Pure Mathematics 1: Advanced Level Mathematics


Hugh Neill - 2002
    Pure Mathematics 1 corresponds to unit P1. It covers quadratics, functions, coordinate geometry, circular measure, trigonometry, vectors, series, differentiation and integration.

Social and Economic Networks


Matthew O. Jackson - 2008
    The many aspects of our lives that are governed by social networks make it critical to understand how they impact behavior, which network structures are likely to emerge in a society, and why we organize ourselves as we do. In Social and Economic Networks, Matthew Jackson offers a comprehensive introduction to social and economic networks, drawing on the latest findings in economics, sociology, computer science, physics, and mathematics. He provides empirical background on networks and the regularities that they exhibit, and discusses random graph-based models and strategic models of network formation. He helps readers to understand behavior in networked societies, with a detailed analysis of learning and diffusion in networks, decision making by individuals who are influenced by their social neighbors, game theory and markets on networks, and a host of related subjects. Jackson also describes the varied statistical and modeling techniques used to analyze social networks. Each chapter includes exercises to aid students in their analysis of how networks function.This book is an indispensable resource for students and researchers in economics, mathematics, physics, sociology, and business.

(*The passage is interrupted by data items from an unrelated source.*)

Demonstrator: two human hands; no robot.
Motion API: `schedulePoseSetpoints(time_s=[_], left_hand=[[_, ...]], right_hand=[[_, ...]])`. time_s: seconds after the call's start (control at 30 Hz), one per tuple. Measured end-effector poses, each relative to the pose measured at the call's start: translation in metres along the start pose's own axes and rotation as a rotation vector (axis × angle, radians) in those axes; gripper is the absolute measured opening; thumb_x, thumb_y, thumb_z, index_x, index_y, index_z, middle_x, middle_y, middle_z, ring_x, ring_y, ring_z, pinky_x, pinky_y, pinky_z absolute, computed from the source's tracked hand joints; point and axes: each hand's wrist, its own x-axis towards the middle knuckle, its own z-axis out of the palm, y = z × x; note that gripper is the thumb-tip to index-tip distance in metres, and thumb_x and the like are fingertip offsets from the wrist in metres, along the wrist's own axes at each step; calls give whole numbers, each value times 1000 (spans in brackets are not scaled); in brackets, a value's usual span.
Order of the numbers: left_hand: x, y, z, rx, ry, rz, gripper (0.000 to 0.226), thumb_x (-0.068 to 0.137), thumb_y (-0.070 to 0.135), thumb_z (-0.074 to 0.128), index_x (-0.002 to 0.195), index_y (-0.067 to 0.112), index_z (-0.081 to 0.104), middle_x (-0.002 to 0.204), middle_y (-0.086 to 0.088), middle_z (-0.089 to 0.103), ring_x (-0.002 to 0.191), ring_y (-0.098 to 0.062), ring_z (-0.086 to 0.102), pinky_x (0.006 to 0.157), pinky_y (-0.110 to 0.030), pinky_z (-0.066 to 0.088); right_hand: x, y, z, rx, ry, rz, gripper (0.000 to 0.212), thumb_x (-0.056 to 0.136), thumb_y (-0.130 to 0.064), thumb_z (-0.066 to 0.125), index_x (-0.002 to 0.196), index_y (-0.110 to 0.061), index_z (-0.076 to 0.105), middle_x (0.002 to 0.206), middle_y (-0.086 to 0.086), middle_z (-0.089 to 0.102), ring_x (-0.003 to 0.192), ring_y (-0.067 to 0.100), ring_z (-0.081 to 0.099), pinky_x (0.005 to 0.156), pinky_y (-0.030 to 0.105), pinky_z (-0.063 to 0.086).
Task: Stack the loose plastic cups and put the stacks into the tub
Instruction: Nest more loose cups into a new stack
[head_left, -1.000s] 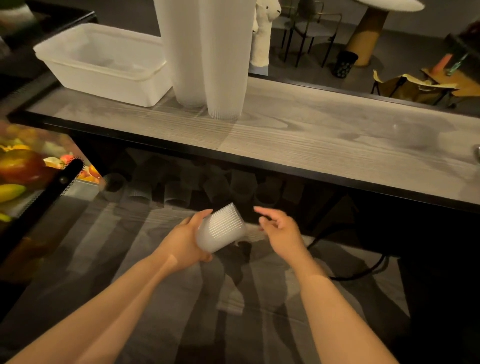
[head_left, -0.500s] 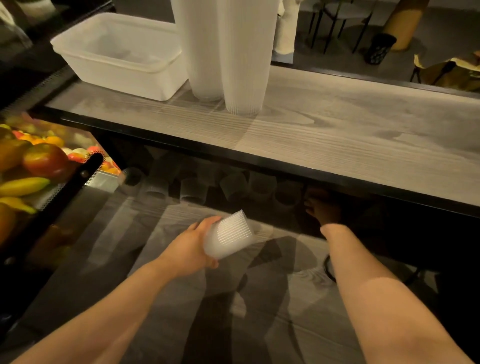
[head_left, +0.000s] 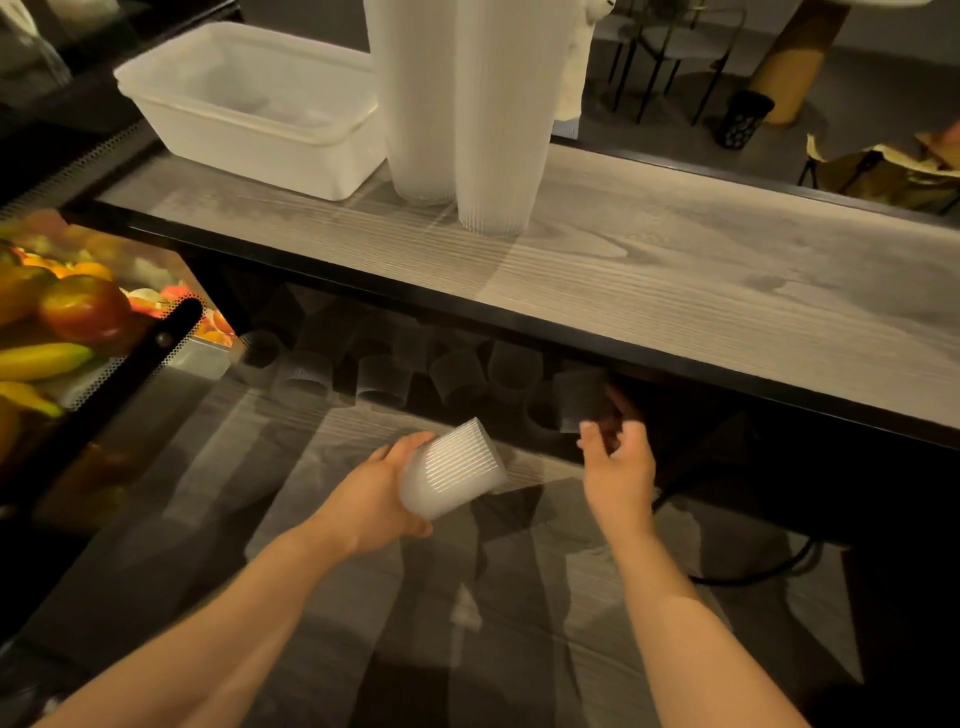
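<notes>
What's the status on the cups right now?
Left hand holds one ribbed cup. Right hand pinches a cup from the dark row under the shelf. Tub holds no stacks yet. Nothing blocking.

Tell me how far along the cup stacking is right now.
Done: two tall stacks stand on the counter beside the tub, not in it. In hand: the left hand grips one cup; the right hand holds another dim cup. Left: loose cups under the counter.
</notes>
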Motion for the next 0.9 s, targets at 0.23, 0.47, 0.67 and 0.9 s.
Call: schedulePoseSetpoints(time_s=[0.23,0.47,0.67,0.9], left_hand=[[-17,3,-6,-64,0,25,112,62,21,90,150,40,22,144,4,41,127,-19,44,101,-33,42],[-37,-8,-15,-89,63,75,111,60,27,89,148,42,22,139,8,44,124,-17,48,97,-34,47],[-52,-22,-18,-43,127,96,111,61,29,90,151,33,24,142,3,47,126,-20,49,99,-38,48],[-60,-29,-20,-91,138,37,110,64,22,91,151,31,24,142,1,45,125,-21,49,97,-33,45]], right_hand=[[-43,-27,4,224,-222,-38,34,98,-23,55,130,-33,49,85,-1,68,69,5,61,71,17,51],[-57,-35,16,143,-333,-90,31,97,-20,57,113,-46,59,84,-3,69,68,3,60,69,22,51],[-67,-40,25,-11,-402,-159,34,100,-27,51,131,-42,52,92,-9,65,77,4,62,77,18,53],[-91,-49,47,-112,-561,-219,38,103,-24,43,136,-43,48,93,-28,56,70,-3,57,71,12,48]])
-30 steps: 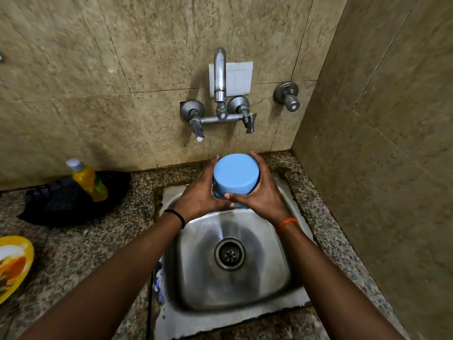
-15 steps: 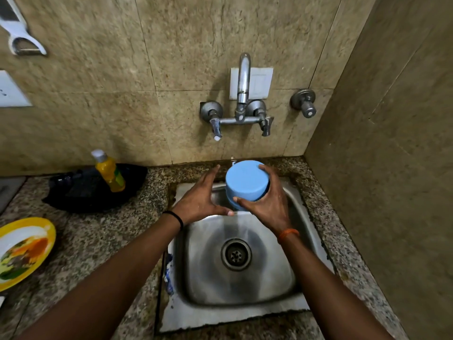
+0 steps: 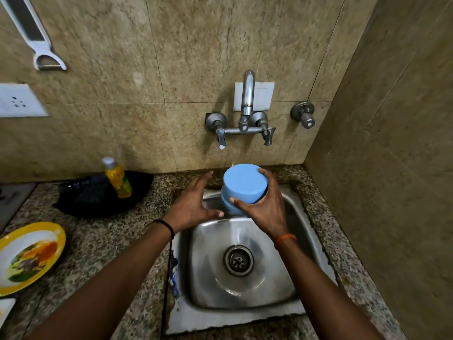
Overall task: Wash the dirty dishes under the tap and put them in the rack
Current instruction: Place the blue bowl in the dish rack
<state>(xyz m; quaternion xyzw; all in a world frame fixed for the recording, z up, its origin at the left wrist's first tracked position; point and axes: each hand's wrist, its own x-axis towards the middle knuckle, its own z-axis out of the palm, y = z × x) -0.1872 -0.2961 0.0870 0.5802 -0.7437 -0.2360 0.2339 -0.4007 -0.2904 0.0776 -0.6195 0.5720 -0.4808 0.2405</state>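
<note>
Blue cup (image 3: 244,188), upside down, sits pinched between right hand (image 3: 266,207) fingers (image 3: 266,175) and thumb; left hand (image 3: 193,204) fingers spread just beside it.

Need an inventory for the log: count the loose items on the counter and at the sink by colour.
Blue: 1, the cup gripped bottom-up by the right hand over the sink; left hand is off it.
Yellow: 2, the plate and the bottle.
Black: 1, the pan behind the bottle.
Total: 4
</note>
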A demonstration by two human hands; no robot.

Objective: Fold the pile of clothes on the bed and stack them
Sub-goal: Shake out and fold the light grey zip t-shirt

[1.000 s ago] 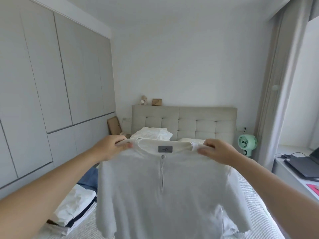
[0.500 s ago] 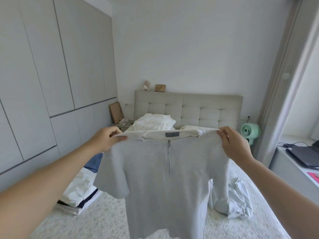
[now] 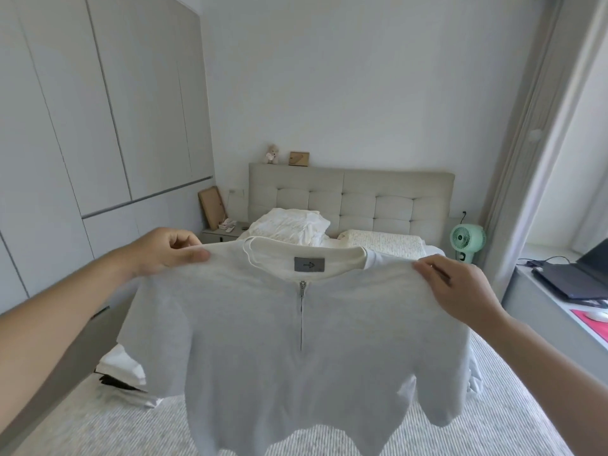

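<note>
I have my left hand point(image 3: 164, 255) and right hand point(image 3: 460, 287) each pinching a shoulder of the white shirt point(image 3: 296, 340), spread out for folding; next I would lay it flat on the bed point(image 3: 526, 406).

One view only, worn on the person's head; it looks forward and slightly down along the bed point(image 3: 493, 399) toward the headboard point(image 3: 348, 199) and the far wall; the wide angle bends the wardrobe point(image 3: 82, 126) at left and the curtain point(image 3: 539, 133) at right; both forearms reach in from the lower corners, close to the lens; the shirt point(image 3: 296, 340) hangs near and fills the lower middle.
</note>
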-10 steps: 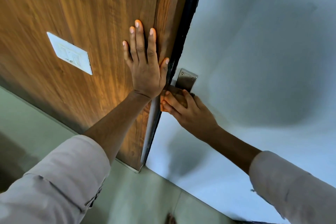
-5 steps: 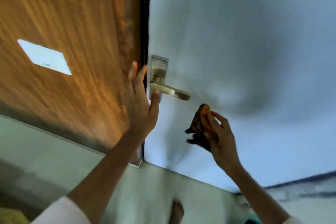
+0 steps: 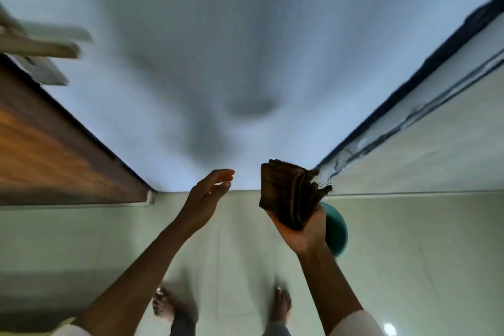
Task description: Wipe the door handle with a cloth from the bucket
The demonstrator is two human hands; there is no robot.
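Observation:
My right hand [image 3: 302,229] holds a folded brown cloth [image 3: 289,194] palm up, low in front of the white door [image 3: 218,63]. My left hand [image 3: 207,196] hangs open beside it, fingers apart, touching nothing. The metal door handle [image 3: 38,46] is blurred at the far left edge, well away from both hands. A teal bucket [image 3: 336,229] stands on the floor, mostly hidden behind my right hand.
The wooden door edge [image 3: 54,150] runs along the left. A dark door frame [image 3: 409,84] and a pale wall stand on the right. My two bare feet [image 3: 163,305] are on the pale tiled floor [image 3: 245,254] below.
My view has swung down and to the right. Both hands left the door and dropped low. The cloth came off the handle, still in my right hand; the bucket came into view.

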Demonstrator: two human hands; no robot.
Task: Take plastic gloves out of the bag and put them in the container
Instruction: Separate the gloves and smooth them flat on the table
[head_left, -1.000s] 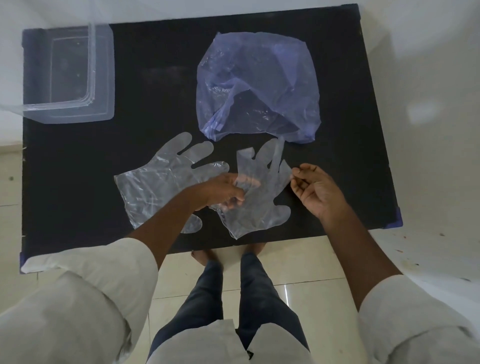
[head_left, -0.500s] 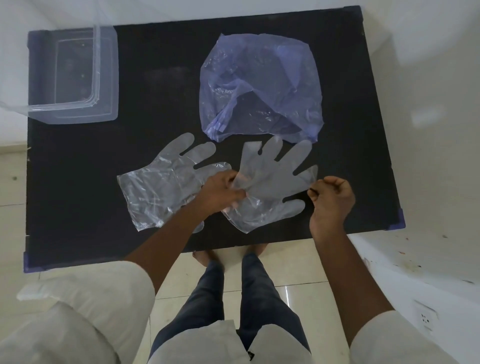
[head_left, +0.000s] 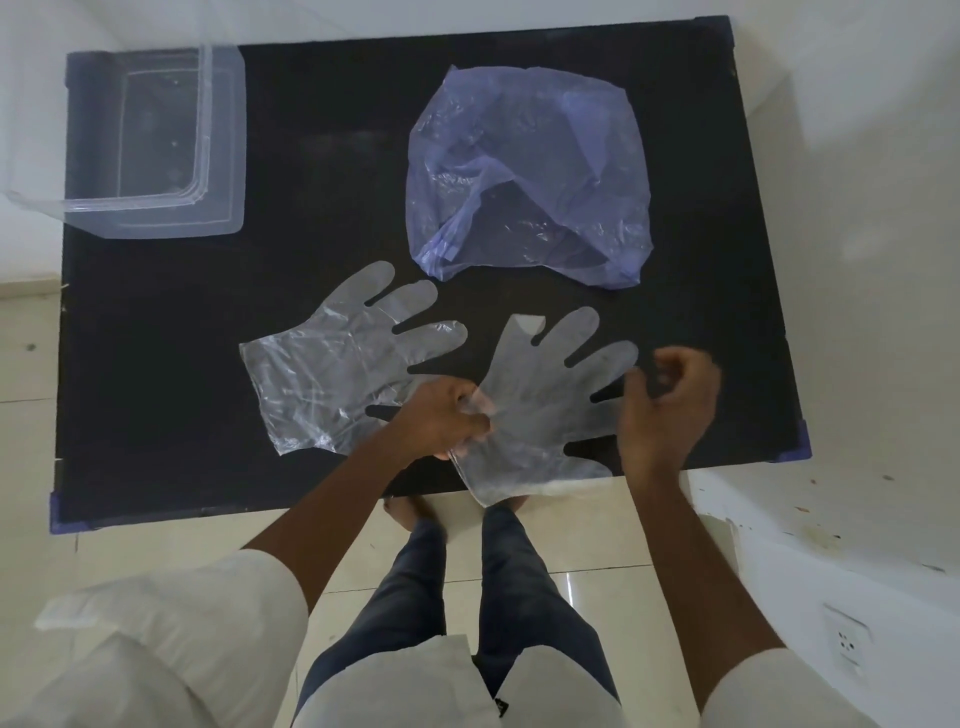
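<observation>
The left hand (head_left: 441, 415) has its fingers (head_left: 470, 410) curled shut on the cuff side of a clear glove (head_left: 545, 405), which spreads out flat to the right of them over the tabletop (head_left: 322, 197). The right hand (head_left: 667, 410) is loosely curled just beyond the glove's finger ends; whether it pinches the plastic cannot be told. A second glove (head_left: 343, 364) lies flat just left of the left fingers. The purple bag (head_left: 530, 171) sits farther away, and the container (head_left: 156, 140) stands well apart at the far left corner.
</observation>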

The Complete Idiot's Guide to Statistics


Robert A. Donnelly Jr. - 2004
    Readerswill find information on frequency distributions; mean, median, and mode; range, variance, and standard deviation;probability; and more.-Emphasizes Microsoft Excel for number-crunching and computationsDownload a sample chapter.

Quantitative Aptitude for Competitive Examinations


R.S. Aggarwal - 2017
    The item is Brand New Paperback International/South Asian Edition textbook with 100 % identical Contents as US Edition. Shipped Same Day. Will be dispatched fast. 100% Satisfaction. Great Customer Service, Buy with Confidence, Front Cover May Differ. Ships to PO or APO. May have printed "NOT FOR SALE OUTSIDE of INDIA" or Territorial Disclaimer.